In [1]:
import datasets
from datasets import load_dataset_builder, load_dataset
import os

  from .autonotebook import tqdm as notebook_tqdm


#### Step 1 : Load Dataset
- Simple dataset for sentiment analysis

In [2]:
sentiment_dataset = load_dataset("javalove93/sentiment-analysis-dataset")

In [3]:
import re
text = sentiment_dataset['train']['text'][0]

# Split by both '.' and '!'
sentences = re.split(r'[.!]', text)
sentences[:-1]

sentiment_dataset['train']['label']

['positive',
 'negative',
 'negative',
 'positive',
 'positive',
 'negative',
 'positive',
 'negative',
 'positive',
 'negative',
 'positive',
 'negative',
 'positive',
 'positive',
 'negative',
 'positive',
 'negative',
 'positive',
 'negative',
 'positive',
 'positive',
 'negative',
 'positive',
 'negative',
 'positive',
 'negative',
 'positive',
 'positive',
 'negative',
 'positive',
 'positive',
 'positive',
 'negative',
 'positive',
 'positive',
 'negative',
 'negative',
 'positive',
 'negative',
 'positive',
 'negative',
 'positive',
 'negative',
 'positive',
 'negative',
 'positive',
 'negative',
 'positive',
 'negative',
 'positive',
 'negative',
 'positive',
 'negative',
 'positive',
 'negative']

**Matching label strategy**
- Split each sequence into single sentence.
- Regrouping sentences with same label to create pairs : focus on relationship between them (even if not in the original dataset) !
- Here 2 sentiments : positive or negative
- Pairs should be list of tuples or list

In [4]:
from typing import List, Tuple # for cool decorations of functions
MAX_LEN = 64

# Splitting initial sequences
def create_sequences(dataset: datasets.Dataset) -> List[Tuple[str, str]]:
    sequences = dataset['train']
    seq_pos = []
    seq_neg = []
    for sequence,label in zip(sequences['text'],sequences['label']):
        sentences = re.split(r'([.!])',sequence)
        sentences = [sentences[i] + sentences[i+1] for i in range(0, len(sentences)-1,2)]
        if len(sentences[-1]) == 0:
            sentences = [s[:MAX_LEN] for s in sentences[:-1]] # remove last sep empty
        if label == 'positive':
            seq_pos += sentences
        else:
            seq_neg += sentences
    return seq_pos, seq_neg

seq_pos, seq_neg = create_sequences(sentiment_dataset)

# Generating pairs
def generate_pairs(sequences: list) -> list:
    return [(s1,s2) for s1,s2 in zip(sequences[:-1],sequences[1:])]
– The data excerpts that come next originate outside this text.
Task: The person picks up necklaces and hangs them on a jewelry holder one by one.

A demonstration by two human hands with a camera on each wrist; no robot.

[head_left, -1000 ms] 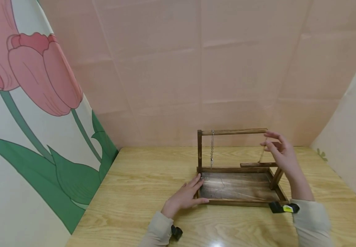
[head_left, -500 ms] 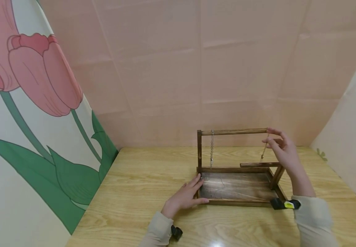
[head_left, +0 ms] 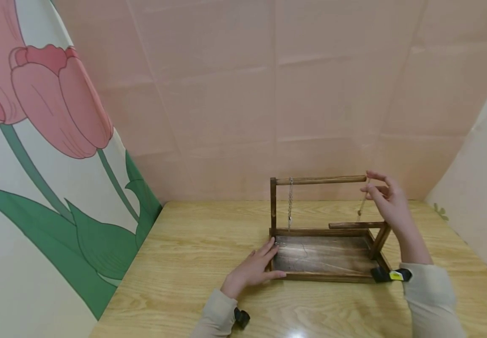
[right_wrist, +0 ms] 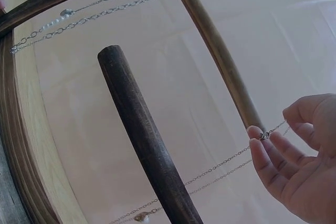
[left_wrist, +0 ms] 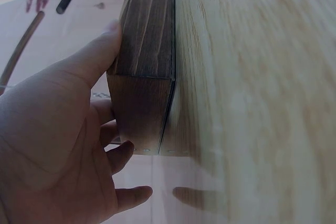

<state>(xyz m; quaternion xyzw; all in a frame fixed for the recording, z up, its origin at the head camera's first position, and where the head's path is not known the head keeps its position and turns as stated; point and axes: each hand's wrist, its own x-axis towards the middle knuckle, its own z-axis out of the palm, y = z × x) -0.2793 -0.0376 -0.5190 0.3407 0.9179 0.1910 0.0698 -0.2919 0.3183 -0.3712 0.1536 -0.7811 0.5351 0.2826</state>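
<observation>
A dark wooden jewelry stand (head_left: 332, 256) has a tray base, a higher bar (head_left: 323, 180) and a lower bar (head_left: 351, 226). My left hand (head_left: 253, 268) rests on the tray's left end, thumb along the front rim; in the left wrist view that thumb touches the edge of the wood (left_wrist: 147, 30). My right hand (right_wrist: 310, 156) pinches a thin gold-toned chain necklace (right_wrist: 218, 166) at the free tip of the higher bar. The necklace hangs in a loop behind the lower bar, with a small charm (right_wrist: 142, 216) at its lower part. A silver necklace (head_left: 290, 202) hangs farther left on the higher bar.
The stand sits on a light wood-grain table (head_left: 192, 253), close to a pink cloth backdrop (head_left: 226, 94). To the left hangs a tulip-printed cloth (head_left: 61, 98). A fine dark strand (head_left: 305, 251) lies on the tray floor.
My right hand has shifted slightly up and to the right, past the higher bar's tip, carrying the gold-toned necklace. The left hand and the stand have stayed put.
</observation>
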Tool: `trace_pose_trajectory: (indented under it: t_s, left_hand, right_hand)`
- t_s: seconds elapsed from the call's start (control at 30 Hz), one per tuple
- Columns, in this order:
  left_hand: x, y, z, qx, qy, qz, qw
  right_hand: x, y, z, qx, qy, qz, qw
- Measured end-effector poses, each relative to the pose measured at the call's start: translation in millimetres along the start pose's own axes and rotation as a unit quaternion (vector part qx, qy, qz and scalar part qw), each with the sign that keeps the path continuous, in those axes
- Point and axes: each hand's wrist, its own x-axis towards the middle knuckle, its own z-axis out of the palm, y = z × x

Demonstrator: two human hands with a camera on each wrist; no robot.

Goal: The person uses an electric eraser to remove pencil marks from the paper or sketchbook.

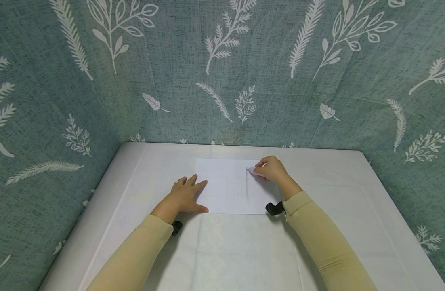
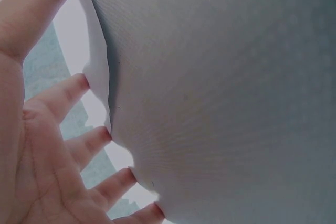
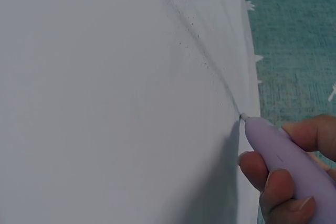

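Observation:
A white sheet of paper (image 1: 222,190) lies on the white-covered table. My left hand (image 1: 186,197) rests with spread fingers at the sheet's left edge; in the left wrist view the fingertips (image 2: 100,136) touch down along the paper's edge. My right hand (image 1: 275,171) pinches a lilac, pen-shaped electric eraser (image 3: 286,156) between thumb and fingers. Its small pale tip (image 3: 243,116) meets the paper at the far end of a smudged grey line (image 3: 202,51). Dark crumbs are scattered beside that line in the right wrist view.
The white tabletop (image 1: 237,250) extends around the sheet on all sides. A green leaf-patterned cloth (image 1: 222,101) hangs behind the table and at both sides. Black wrist cameras (image 1: 274,208) sit at both cuffs.

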Motion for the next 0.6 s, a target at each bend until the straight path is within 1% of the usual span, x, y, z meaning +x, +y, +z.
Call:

pairs_pos = generate_pairs(seq_pos)
pairs_neg = generate_pairs(seq_neg)

sentences = seq_pos + seq_neg
pairs = pairs_pos + pairs_neg
pairs

[('I love this movie!', " It's amazing."),
 (" It's amazing.", 'What a great experience!'),
 ('What a great experience!', ' Highly recommended.'),
 (' Highly recommended.', "This is the best book I've ever read."),
 ("This is the best book I've ever read.", "I'm so happy with my purchase!"),
 ("I'm so happy with my purchase!", 'I had a fantastic time!'),
 ('I had a fantastic time!', 'Absolutely loved it!'),
 ('Absolutely loved it!', 'This is incredible!'),
 ('This is incredible!', "I'm very impressed with the performance."),
 ("I'm very impressed with the performance.", "I can't wait to try it again!"),
 ("I can't wait to try it again!", 'Excellent service and friendly staff.'),
 ('Excellent service and friendly staff.',
  'Highly satisfied with the results.'),
 ('Highly satisfied with the results.', 'This is a must-see!'),
 ('This is a must-see!', 'It was a wonderful evening.'),
 ('It was a wonderful evening.', 'I highly recommend this service.'),
 ('I highly recommend this service.',

### Step 2 : Tokenization
- Using WordPiece tokenizer to produce BERT inputs

In [5]:
import tqdm
from tokenizers import BertWordPieceTokenizer
from pathlib import Path
from transformers import BertTokenizer
# Creating batches
batch_size = 30


def create_batches(batch_size : int,sentences : list):
    text_data = []
    file_count = 0
    for word in tqdm.tqdm(sentences):

        text_data.append(word)

        if len(text_data) == batch_size:
            with open(f'./data/text_{file_count}.txt', 'w', encoding='utf-8') as file:
                file.write('\n'.join(text_data))
            text_data = []
            file_count += 1

    with open(f'./data/text_{file_count}.txt', 'w', encoding='utf-8') as file:
                file.write('\n'.join(text_data))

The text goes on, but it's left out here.